◆ THE DATA:
☆ ☆ ☆

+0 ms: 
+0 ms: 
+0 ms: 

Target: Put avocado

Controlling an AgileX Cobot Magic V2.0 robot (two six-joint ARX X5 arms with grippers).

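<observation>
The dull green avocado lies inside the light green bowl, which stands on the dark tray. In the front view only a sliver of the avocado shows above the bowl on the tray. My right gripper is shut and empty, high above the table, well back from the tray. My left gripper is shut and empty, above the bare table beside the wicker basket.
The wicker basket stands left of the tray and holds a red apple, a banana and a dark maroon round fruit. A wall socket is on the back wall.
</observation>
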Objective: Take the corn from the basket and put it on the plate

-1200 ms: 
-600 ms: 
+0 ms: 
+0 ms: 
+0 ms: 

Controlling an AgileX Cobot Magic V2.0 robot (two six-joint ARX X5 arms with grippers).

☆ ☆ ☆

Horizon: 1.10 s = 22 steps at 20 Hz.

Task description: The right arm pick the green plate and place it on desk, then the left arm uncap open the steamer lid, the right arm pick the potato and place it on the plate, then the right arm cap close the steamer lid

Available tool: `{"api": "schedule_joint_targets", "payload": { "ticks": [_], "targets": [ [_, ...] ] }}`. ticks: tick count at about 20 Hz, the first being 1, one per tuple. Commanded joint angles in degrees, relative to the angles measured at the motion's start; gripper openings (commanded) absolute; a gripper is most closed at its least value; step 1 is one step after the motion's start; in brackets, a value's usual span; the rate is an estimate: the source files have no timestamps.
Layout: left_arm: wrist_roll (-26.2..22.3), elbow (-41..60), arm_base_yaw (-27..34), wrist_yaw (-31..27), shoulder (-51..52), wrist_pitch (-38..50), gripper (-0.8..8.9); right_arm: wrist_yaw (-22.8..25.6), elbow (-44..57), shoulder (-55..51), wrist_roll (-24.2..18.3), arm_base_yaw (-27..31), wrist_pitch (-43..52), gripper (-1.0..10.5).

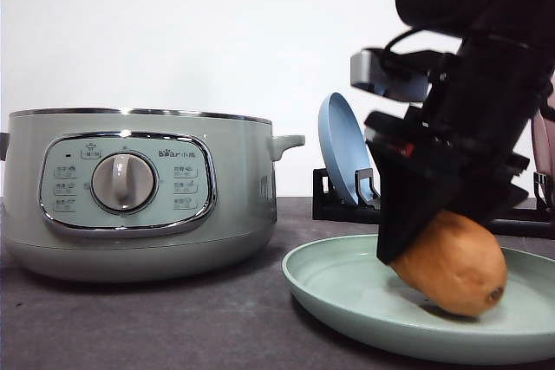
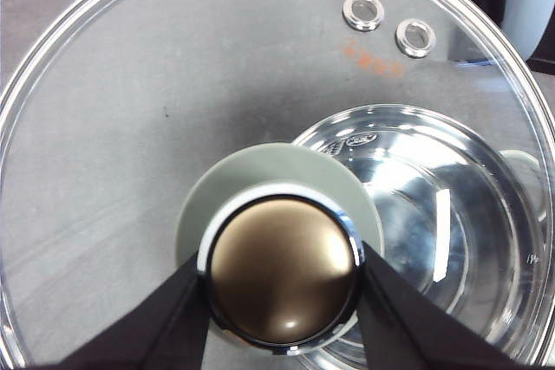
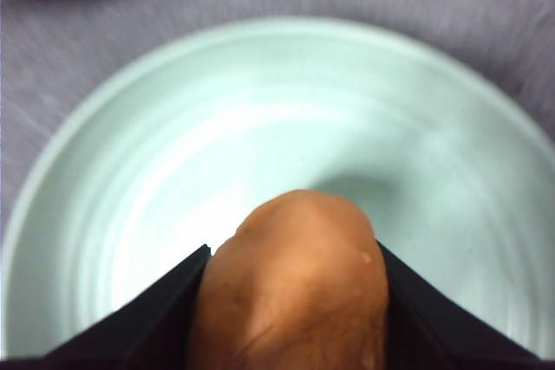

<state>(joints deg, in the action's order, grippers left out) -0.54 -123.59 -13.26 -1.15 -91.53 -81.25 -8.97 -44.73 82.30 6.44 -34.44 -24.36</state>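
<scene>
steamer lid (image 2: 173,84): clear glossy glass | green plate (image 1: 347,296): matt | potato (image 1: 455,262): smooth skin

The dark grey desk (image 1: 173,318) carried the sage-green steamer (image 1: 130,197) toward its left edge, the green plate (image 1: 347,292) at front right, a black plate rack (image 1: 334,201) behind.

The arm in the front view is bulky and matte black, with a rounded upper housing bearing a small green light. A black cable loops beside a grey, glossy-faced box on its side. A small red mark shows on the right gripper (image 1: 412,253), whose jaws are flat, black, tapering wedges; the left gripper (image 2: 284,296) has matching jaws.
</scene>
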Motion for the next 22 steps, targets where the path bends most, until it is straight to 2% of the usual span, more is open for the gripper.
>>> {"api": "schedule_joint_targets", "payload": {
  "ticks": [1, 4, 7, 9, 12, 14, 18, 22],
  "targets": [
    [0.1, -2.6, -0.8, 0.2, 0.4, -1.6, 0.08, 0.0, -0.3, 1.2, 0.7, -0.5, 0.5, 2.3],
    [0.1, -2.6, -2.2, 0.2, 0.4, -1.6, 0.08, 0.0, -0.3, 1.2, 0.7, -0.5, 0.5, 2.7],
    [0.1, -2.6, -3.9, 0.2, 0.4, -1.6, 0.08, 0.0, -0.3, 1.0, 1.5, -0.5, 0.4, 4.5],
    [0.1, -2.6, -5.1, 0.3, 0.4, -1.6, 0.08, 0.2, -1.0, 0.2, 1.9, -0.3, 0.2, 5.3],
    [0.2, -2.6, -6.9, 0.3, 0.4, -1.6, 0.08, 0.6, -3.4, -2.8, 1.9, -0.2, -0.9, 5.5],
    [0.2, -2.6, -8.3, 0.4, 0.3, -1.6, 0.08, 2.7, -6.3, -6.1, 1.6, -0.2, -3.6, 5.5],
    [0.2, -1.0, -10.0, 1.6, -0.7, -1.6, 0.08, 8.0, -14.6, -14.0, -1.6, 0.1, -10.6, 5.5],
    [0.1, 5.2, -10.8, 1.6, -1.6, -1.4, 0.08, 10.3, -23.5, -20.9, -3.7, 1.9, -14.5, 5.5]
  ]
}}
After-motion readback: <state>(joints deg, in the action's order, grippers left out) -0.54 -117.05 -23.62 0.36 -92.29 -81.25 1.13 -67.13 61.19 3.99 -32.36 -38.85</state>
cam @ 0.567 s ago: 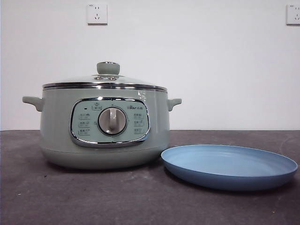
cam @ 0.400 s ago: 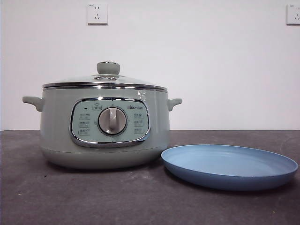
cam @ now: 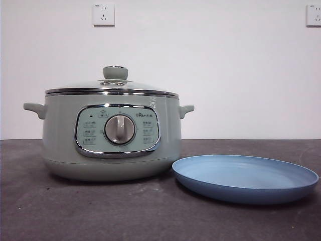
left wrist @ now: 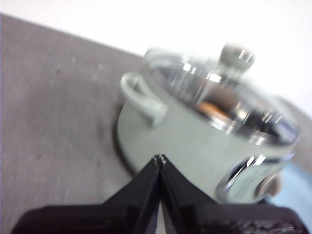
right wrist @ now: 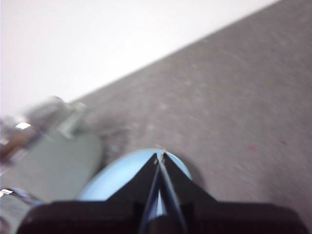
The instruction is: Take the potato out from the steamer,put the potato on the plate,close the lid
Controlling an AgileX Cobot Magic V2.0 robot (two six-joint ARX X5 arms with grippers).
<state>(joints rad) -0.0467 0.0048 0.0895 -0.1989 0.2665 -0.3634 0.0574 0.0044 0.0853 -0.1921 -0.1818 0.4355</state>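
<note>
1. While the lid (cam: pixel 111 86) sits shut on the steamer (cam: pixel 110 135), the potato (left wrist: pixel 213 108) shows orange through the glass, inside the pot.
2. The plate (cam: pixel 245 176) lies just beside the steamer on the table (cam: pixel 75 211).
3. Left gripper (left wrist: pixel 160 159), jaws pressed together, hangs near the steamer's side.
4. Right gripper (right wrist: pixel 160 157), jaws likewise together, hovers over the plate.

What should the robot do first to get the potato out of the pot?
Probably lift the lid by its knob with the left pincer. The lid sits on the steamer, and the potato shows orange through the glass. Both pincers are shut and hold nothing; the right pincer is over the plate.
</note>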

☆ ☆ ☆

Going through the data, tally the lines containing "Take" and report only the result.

◆ RESPONSE FOR THIS EXERCISE: 2